1. Data Preprocessing

This step converts the raw IsoGSM climate data into preprocessed data ready to be used in models. It also performs the train/valid/test split.

Demo Notebook

preprocessing_demo.ipynb

Command line

Preprocessing command line guide

Run the script main.py, saving preprocessed files under data/preprocessed/. Estimated run time: 20 - 40 seconds.

$ python src/Preprocessing/main.py -o 'data/preprocessed/' -i 'data/'

# Check that the preprocessed files were generated correctly: 
$ ls data/preprocessed/

# Expected output
preprocessed_test_ds.nc    preprocessed_train_ds.nc    preprocessed_valid_ds.nc

2. Baseline Models

Demo Notebook

baselines_demo.ipynb

Command line

Baseline Models command line guide

Run the script bl_main.py, specifying that the variable hgtprs (-v 0) should be predicted using the baseline method "ols", and that we should predict on the validation set. Prediction files will be saved under results/predictions/baseline/. Estimated run-time: 1 - 10 seconds.

$ python src/Baselines/scripts/bl_main.py -o 'results/predictions/' -d 'data/preprocessed/' -v 0 -b 'ols' -vt 'valid' -verbose 1

# Check that the prediction files were generated correctly: 
$ ls results/predictions/

# Expected output
ols_hgtprs_valid_preds.nc  

To generate predictions for the rest of the variables, repeat the above command two more times. Each time, only modify the "-v" argument (1 for pratesfc, 2 for tmp2m).

3. Gaussian Process Models

Demo Notebook

gp_demo.ipynb

Command line

Gaussian Process Models command line guide

Run the script gp_main.py, specifying a GP model to predict the variable tmp2m (-v 2) using kernel configuration 1 (-k 1). It creates 100 splits of the training data (-n 100) and fits the model on split 4 (-s 4). Finally, it sets the number of epochs to 10 (-e 10), the learning rate to 0.0015 (-l 0.0015), and the mean component to be linear (-m 'linear').

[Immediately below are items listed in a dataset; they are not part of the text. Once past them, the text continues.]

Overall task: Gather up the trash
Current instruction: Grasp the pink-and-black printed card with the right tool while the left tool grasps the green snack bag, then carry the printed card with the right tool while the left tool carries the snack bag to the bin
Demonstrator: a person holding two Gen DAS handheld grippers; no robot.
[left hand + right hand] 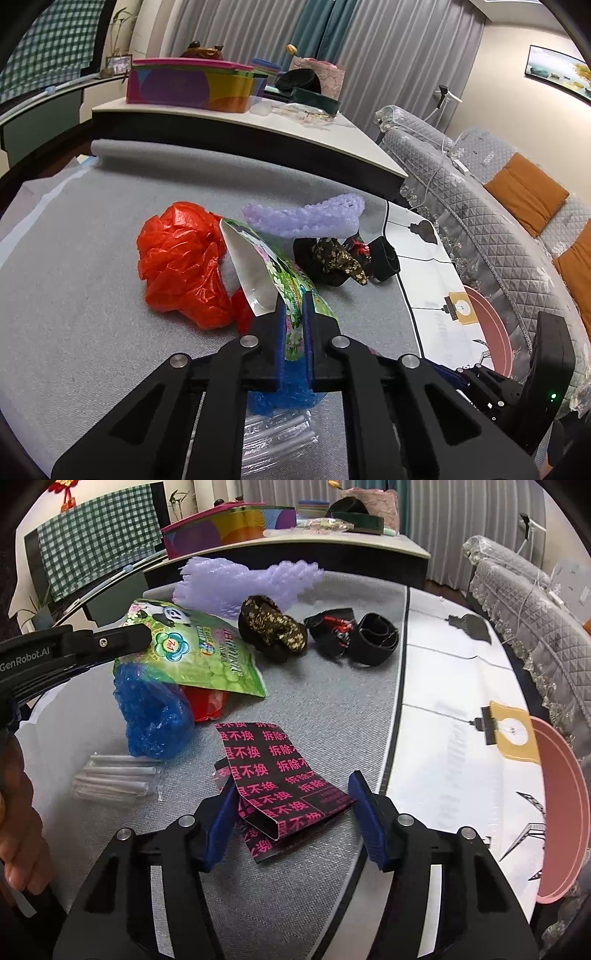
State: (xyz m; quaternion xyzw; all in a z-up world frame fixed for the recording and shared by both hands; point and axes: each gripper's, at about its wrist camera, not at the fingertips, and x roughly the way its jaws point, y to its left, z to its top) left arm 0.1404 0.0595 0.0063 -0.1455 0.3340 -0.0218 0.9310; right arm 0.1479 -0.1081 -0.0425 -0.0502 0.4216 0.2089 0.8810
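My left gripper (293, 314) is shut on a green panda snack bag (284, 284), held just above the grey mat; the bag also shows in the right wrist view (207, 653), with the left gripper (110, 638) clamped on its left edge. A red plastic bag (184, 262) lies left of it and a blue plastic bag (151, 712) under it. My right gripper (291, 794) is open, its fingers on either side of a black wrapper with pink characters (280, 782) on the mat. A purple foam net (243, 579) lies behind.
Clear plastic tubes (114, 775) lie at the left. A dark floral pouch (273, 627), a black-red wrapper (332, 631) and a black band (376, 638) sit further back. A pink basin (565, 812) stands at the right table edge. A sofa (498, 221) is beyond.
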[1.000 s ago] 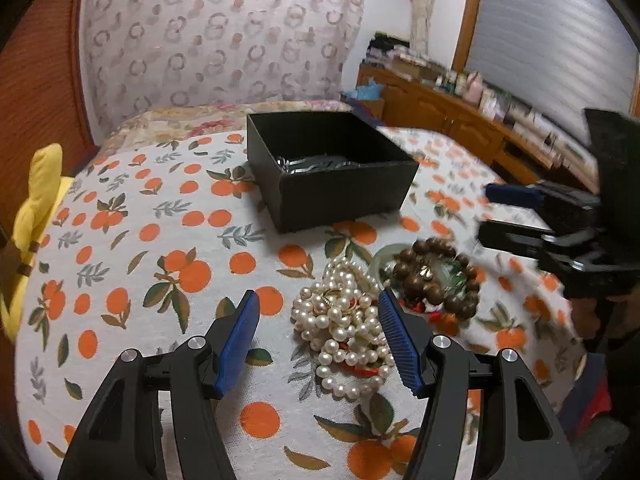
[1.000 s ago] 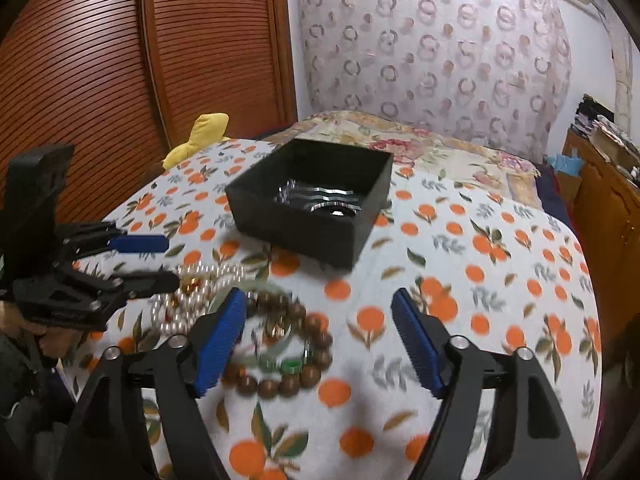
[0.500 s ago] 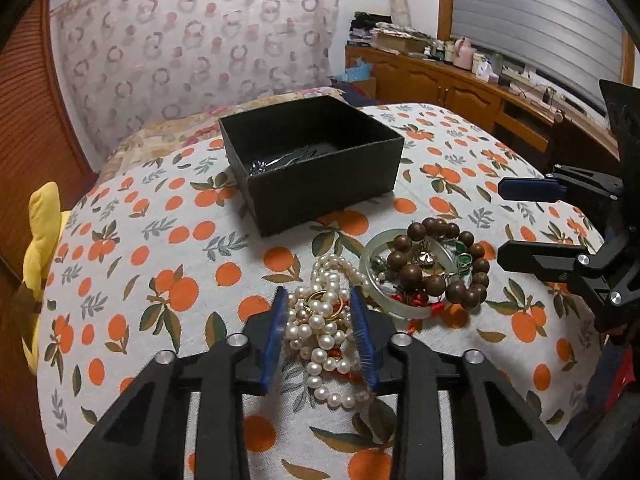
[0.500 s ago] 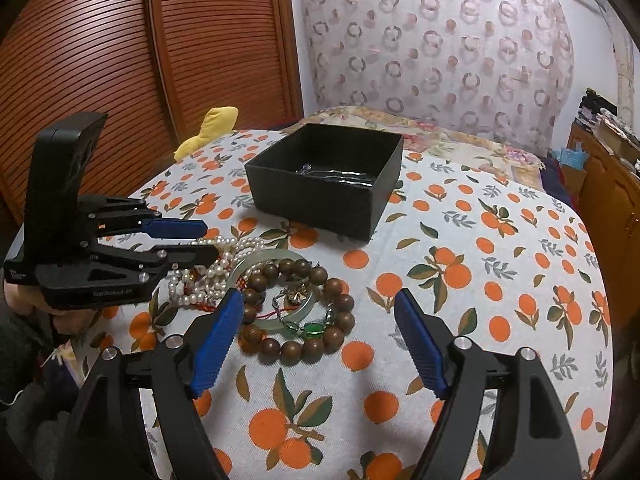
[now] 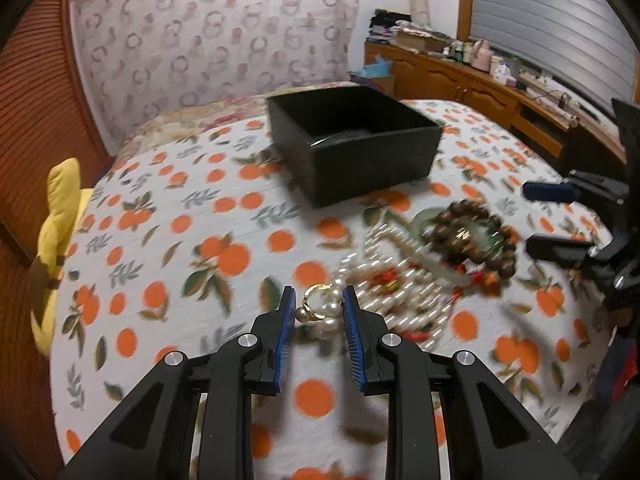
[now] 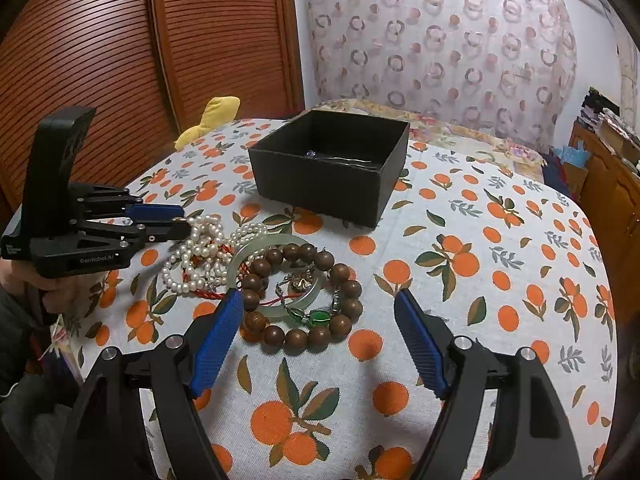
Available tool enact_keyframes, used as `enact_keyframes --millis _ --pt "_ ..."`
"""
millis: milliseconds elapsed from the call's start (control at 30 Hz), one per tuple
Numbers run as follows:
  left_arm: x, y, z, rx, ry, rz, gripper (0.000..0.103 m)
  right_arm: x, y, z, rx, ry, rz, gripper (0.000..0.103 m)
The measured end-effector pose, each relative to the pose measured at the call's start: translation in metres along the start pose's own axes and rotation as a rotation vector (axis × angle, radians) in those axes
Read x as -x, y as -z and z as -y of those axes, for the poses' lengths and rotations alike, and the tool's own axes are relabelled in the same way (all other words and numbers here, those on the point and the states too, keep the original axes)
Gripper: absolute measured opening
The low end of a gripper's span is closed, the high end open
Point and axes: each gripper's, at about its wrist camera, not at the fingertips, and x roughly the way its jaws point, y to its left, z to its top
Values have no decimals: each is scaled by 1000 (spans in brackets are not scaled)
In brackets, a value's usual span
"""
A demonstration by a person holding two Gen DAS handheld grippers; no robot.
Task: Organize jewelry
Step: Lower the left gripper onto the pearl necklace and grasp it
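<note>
My left gripper (image 5: 318, 308) is shut on the near end of a white pearl necklace (image 5: 326, 308) with a gold clasp; the strand trails right over the cloth. From the right wrist view the left gripper (image 6: 178, 222) sits at the pearls (image 6: 204, 256). A brown wooden bead bracelet (image 6: 304, 292) lies over a pale jade bangle (image 6: 240, 256) and a green-stone chain (image 6: 310, 315). My right gripper (image 6: 320, 340) is open and empty just in front of the bracelet. A black open box (image 6: 332, 172) with silvery jewelry inside stands behind.
The table (image 6: 500, 260) has a white cloth printed with oranges. A yellow cushion (image 6: 212, 118) lies at its far left edge. A wooden sideboard (image 5: 500, 92) with clutter runs along the right wall. Wooden slatted doors (image 6: 120, 60) stand behind.
My left gripper has closed on the pearl necklace and pulled its end toward me and to the left, stretching the strand. My right gripper has stayed open, drawing slightly back and lower.
</note>
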Motion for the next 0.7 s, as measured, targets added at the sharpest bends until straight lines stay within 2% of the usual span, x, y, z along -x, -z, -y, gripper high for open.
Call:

Estimated run-time: 30 - 60 seconds (due to creating 100 splits with -n 100).

$ python src/GaussianProcesses/scripts/gp_main.py -o 'results/predictions/' -d 'data/preprocessed/' -v 2 -k 1 -n 100 -s 4 -e 10 -l 0.0015 -m 'linear'

Check that the prediction files were generated correctly:
$ ls results/predictions/

# Expected output 
gp_hgtprs_k1_m1_n100_s4_e10_l0.0015_cpu_model_state.pth gp_hgtprs_k1_m1_n100_s4_e10_l0.0015_cpu_valid_preds.nc

⚠️ NOTE: THIS IS NOT THE FULL TRAINING OF THE GP MODEL ⚠️

As seen above, the number of splits of the training data was 100 (-n 100). This creates a dataset of about 7,000 data points, which is far too little for the actual training of a GP model. Thus, the above line of code is for demonstration purposes only, to show how the command is run locally. In our final results, we found that using 9 splits, or about 87,000 data points per split, was ideal. However, this would be infeasible to run locally. Thus, we require require large computational resources.

4. Neural Network Learning Models

Demo Notebook

nn_workflow_demo.ipynb

Command line

Neural Network Models command line guide

Run the script nn_main.py, specifying a "CNN-deep2" architecture (-a), 200 epochs (-e), and a seed of 123 (-s). Prediction files will be saved under results/predictions/nn/. Estimated run-time: 30 minutes (reduce the number of epochs to run more quickly).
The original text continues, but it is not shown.